「 今日の聞き手は 明日の語り手 」

総代会記念講演会「 今日の聞き手は 明日の語り手 」で講師の前座明司さんは、父親の良明さん(広島の宇品で被爆)の足跡から、被爆者運動を語られました。

前座良明さんは1920年、広島生まれ。中国戦線で衛生下士官として従軍し、負傷して広島に戻った後も軍隊に復帰し、宇品にある陸軍船舶司令部に勤め、被爆。そして広島市内の救護活動に従事しました。

戦争体験の重層性

被爆者に水を飲ませると「感謝のまなざしでそのまま息絶える方がたくさんいた」が、「『俺が水をあげなければ、あの方も亡くならなかったんじゃないか』というような…今の言葉で言うとトラウマ」があったと、良明さんの体験を明司さんは語ります。

良明さんは、こうした従軍と被爆の経験から、「私は戦争加害者であり、戦争被害者」と話しています。
明司さん曰く、「おそらく中国戦線でいろんなことを、衛生下士官でしたから、いろんなことを見てきたと思います」という軍隊経験を持つ良明さんは、同時に被爆経験を持ち、戦争における加害と被害の重層性が読み取れます。

体のだるさで働けず生活もままならない

1945年10月に姉を頼って松本に移住した良明さんは、この時期を「どん底だった」と手記に記しています。

被爆前はイタチと呼ばれるほど、こまめに働いたそうですが、被爆後は「体がだるくて、(仕事が)なかなか長続きでき」ず、周りからは「若いのになんだということをよく言われ」た。「(借家の軒先の)物置みたいなとこで、煎餅を焼く仕事をしてましたね。仕事がないんで」。「生活もままならない、お金もないというような状況」でした。 

被爆者の戦後は、原爆症からくる体の不調と、生活苦、被爆者への差別など、苦しみが重なるものでした。なお、被爆当時の広島・長崎に10数万人いたと推計される朝鮮人被爆者に至っては、その存在は戦後、ほとんど可視化されておらず、どのような苦難の中を歩んだのでしょうか。

昨年、被爆者の核廃絶に向けた運動が評価され、日本被団協がノーベル平和賞を受賞しました。被爆者運動の要求は「ふたたび被爆者をつくるな」であり、自身の救済と、戦争と核被害に対する国家の責任を明らかにするために、国家補償を求めています。

しかし、日本政府の被爆者援護の姿勢は、厚生相の諮問機関による1980年12月答申の「受忍論」でした。それは、原爆による健康被害の特殊性は認めつつも、一般的に国をあげての戦争による被害を国民は受忍しなければならず、戦争の結果責任として被爆者には相当の補償を認めるというものです。

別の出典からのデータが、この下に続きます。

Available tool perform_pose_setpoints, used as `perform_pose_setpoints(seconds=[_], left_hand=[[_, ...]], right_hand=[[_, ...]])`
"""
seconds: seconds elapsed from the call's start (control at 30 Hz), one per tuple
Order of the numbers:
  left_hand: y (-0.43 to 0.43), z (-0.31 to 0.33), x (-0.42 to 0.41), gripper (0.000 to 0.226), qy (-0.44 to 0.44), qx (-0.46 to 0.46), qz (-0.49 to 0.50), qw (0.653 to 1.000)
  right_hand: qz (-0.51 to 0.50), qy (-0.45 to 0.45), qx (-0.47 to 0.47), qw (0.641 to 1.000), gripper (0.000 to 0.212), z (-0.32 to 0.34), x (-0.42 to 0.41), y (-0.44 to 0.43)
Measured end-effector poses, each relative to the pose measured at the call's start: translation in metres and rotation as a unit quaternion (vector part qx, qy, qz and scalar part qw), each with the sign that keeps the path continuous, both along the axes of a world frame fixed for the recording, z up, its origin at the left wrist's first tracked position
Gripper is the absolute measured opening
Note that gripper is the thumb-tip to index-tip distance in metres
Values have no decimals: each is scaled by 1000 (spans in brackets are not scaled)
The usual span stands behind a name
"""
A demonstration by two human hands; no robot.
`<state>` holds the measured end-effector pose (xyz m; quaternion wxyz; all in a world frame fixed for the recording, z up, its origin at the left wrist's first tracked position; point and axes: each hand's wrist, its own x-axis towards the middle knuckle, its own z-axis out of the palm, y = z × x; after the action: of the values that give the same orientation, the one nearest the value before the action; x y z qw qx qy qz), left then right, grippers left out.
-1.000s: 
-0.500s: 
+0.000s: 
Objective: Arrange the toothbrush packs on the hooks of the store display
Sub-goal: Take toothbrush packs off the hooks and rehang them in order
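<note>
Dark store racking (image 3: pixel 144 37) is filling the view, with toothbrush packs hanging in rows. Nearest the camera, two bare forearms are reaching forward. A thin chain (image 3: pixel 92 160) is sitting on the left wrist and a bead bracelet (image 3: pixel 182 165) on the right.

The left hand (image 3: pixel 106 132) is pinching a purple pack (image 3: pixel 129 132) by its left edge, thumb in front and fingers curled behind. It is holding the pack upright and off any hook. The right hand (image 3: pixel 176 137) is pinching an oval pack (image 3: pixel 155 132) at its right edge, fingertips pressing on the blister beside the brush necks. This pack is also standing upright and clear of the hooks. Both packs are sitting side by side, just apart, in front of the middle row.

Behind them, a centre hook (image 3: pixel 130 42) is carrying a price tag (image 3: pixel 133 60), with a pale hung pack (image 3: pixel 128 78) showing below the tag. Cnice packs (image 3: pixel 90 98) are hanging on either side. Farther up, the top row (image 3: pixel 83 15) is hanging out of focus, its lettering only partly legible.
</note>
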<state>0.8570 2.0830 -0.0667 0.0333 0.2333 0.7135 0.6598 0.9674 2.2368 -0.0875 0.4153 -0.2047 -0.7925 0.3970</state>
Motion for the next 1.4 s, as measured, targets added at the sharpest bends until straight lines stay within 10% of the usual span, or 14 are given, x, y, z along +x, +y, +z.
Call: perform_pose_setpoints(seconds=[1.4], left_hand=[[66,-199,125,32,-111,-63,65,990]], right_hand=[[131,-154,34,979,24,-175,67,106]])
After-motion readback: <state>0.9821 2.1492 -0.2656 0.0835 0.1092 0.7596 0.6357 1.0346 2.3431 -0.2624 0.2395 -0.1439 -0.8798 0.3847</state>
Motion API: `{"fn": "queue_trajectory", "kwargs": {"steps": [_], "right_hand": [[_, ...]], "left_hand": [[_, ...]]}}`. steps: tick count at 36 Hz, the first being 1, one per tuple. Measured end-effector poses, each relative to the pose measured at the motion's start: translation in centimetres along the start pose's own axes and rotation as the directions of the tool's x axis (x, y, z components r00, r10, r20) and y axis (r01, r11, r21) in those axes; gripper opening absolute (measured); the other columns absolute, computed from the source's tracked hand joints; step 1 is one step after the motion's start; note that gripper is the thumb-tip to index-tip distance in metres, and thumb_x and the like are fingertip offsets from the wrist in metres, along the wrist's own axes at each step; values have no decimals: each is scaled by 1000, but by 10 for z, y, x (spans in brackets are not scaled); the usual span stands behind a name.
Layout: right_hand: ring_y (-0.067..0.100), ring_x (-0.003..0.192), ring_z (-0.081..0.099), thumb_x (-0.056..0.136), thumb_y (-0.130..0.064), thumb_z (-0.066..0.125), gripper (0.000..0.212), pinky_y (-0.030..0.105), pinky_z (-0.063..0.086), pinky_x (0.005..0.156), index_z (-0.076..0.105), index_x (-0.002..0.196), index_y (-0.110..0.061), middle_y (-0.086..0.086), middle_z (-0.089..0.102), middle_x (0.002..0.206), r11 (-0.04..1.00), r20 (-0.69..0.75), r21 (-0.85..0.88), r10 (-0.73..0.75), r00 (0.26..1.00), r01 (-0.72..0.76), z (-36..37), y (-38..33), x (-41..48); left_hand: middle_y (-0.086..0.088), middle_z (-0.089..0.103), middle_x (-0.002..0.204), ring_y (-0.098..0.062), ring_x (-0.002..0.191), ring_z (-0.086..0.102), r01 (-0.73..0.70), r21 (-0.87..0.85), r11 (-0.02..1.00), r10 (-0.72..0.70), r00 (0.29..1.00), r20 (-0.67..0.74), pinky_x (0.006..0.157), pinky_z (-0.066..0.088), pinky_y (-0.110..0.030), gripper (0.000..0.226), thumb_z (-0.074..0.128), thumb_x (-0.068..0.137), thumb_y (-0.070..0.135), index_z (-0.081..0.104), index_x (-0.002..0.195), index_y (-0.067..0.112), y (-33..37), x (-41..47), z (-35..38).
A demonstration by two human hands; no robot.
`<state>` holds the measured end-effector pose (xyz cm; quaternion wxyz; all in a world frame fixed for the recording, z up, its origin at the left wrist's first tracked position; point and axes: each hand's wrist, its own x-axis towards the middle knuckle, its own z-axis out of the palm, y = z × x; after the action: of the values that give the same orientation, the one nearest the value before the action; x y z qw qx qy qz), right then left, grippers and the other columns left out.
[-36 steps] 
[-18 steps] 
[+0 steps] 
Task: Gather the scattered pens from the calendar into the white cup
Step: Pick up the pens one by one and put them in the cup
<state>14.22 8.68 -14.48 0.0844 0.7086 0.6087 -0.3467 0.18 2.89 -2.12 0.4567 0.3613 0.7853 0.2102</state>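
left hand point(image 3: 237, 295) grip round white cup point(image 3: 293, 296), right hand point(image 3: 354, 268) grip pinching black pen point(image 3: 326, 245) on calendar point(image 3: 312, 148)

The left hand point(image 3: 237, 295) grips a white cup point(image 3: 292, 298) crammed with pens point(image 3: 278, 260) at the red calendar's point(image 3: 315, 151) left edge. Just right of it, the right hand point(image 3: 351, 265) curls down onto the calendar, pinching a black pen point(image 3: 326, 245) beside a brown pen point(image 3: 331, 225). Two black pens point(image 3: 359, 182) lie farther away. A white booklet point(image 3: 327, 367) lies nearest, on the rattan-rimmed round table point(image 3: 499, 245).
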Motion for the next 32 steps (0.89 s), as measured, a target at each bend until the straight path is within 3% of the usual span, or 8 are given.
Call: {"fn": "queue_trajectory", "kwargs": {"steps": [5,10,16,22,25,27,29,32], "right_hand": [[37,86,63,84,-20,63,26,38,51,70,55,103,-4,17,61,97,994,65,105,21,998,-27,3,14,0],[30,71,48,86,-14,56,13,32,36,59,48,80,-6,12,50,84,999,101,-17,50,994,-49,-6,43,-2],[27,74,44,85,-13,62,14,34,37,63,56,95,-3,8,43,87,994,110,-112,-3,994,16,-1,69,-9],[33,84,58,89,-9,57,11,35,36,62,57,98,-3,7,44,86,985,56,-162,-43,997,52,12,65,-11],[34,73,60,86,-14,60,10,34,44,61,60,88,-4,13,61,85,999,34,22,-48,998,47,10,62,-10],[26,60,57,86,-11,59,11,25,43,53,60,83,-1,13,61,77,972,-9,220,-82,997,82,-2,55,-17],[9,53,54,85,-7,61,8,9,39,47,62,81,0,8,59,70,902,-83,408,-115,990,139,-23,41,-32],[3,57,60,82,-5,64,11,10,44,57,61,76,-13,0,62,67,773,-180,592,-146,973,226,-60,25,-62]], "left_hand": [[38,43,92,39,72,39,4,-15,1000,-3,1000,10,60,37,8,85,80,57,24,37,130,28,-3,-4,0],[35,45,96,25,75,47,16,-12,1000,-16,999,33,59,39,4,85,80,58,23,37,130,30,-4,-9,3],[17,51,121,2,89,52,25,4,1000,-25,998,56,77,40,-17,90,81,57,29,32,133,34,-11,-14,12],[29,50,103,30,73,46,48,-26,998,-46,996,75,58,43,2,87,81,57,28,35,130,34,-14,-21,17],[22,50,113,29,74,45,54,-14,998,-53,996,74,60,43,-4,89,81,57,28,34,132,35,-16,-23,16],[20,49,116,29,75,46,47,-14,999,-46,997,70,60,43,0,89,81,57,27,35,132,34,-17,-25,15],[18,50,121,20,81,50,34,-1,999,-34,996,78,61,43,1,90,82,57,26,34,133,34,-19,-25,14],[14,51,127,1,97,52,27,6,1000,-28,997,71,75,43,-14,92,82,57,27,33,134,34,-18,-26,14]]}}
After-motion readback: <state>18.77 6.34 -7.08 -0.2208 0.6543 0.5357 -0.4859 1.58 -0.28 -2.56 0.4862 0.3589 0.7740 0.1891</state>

「受忍論」の答申が出た際、良明さんは夜も眠れないほど悔しい思いだったといいます。「受忍論」の問題点は、被爆者の要求を押し留めたこと、さらには将来にわたって、国家の行為によって民衆が受けた惨事に対しても、補償を拒む姿勢に向けられているのです。

核兵器への依存を強める現在の世界情勢 

現在、核兵器への依存を強めようとしている世界に対し、私たちは前座良明さんの「今日の聞き手は 明日の語り手」という言葉を受け止め、核による破滅を避けるよう行動する必要に迫られています。